[[ Data, beginning ]]

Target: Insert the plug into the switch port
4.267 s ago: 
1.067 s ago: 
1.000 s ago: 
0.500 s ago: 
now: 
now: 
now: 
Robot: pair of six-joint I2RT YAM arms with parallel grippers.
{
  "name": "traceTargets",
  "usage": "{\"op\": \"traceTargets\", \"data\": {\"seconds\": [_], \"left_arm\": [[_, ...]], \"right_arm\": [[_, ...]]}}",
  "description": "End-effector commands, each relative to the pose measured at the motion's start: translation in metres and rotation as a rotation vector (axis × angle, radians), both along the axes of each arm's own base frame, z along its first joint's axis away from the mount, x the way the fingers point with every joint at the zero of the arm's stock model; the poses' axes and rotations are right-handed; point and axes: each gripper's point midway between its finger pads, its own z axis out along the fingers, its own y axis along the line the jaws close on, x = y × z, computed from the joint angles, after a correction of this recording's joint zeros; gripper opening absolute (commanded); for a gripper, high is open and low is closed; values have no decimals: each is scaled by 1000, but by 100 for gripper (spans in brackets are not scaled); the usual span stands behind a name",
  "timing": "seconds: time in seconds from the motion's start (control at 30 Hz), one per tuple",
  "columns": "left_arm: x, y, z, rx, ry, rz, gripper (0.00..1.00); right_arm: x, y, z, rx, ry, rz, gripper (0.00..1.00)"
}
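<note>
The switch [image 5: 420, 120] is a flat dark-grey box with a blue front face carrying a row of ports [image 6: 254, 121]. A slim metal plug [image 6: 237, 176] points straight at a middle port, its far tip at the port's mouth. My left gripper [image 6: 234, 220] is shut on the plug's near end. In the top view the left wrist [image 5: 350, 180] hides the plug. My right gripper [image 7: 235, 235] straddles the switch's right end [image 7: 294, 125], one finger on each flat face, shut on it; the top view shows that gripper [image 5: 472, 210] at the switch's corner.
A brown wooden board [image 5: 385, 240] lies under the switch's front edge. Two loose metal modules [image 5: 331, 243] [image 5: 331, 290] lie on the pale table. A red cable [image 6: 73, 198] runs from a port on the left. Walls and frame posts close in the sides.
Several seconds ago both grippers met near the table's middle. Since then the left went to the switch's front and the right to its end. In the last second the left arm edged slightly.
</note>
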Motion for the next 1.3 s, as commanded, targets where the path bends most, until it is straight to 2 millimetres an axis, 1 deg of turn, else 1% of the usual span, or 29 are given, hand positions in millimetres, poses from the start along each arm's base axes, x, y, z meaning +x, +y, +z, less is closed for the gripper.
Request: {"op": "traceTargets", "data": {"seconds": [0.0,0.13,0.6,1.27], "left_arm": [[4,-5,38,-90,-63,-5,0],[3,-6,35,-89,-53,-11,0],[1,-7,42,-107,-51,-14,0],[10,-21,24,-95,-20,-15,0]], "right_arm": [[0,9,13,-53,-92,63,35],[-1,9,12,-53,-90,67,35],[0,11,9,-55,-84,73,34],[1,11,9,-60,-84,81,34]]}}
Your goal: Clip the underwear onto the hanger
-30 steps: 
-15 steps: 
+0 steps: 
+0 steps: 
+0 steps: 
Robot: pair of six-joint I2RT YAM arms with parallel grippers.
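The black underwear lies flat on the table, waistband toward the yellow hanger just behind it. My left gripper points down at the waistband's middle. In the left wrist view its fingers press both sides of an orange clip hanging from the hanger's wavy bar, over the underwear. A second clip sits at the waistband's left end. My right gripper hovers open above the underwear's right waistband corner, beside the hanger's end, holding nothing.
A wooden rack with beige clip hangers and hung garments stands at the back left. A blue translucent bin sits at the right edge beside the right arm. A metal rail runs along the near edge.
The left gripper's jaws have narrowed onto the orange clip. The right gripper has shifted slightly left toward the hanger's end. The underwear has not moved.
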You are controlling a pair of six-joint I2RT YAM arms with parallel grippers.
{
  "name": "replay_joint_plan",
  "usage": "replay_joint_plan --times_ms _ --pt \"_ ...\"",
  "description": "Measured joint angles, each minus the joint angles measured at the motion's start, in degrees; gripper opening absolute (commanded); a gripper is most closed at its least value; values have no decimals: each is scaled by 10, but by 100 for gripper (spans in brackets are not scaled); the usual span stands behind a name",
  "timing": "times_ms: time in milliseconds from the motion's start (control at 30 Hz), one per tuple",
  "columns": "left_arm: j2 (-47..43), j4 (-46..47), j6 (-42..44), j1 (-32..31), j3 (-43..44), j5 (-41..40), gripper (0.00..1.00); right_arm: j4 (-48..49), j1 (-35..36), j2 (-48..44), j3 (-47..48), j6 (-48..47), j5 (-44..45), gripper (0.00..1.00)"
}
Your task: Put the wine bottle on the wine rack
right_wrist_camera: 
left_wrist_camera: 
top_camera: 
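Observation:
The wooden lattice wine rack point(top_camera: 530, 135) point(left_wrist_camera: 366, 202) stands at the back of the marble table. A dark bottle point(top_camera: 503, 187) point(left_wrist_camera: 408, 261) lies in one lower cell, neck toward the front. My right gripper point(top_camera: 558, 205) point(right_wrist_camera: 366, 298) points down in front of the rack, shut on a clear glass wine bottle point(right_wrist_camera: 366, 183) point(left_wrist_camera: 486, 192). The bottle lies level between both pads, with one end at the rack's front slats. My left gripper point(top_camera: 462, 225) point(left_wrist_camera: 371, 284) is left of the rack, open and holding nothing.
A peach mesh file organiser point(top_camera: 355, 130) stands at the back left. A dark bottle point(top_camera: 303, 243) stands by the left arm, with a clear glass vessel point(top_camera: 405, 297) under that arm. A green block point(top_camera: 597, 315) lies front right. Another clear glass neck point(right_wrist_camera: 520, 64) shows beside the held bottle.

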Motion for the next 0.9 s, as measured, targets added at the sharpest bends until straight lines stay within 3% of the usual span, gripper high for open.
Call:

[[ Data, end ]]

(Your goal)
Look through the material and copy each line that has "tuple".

(Expected answer)
  "timing": "seconds: time in seconds from the motion's start (control at 30 Hz), one per tuple",
  "timing": "times_ms: time in milliseconds from the motion's start (control at 30 Hz), one per tuple",

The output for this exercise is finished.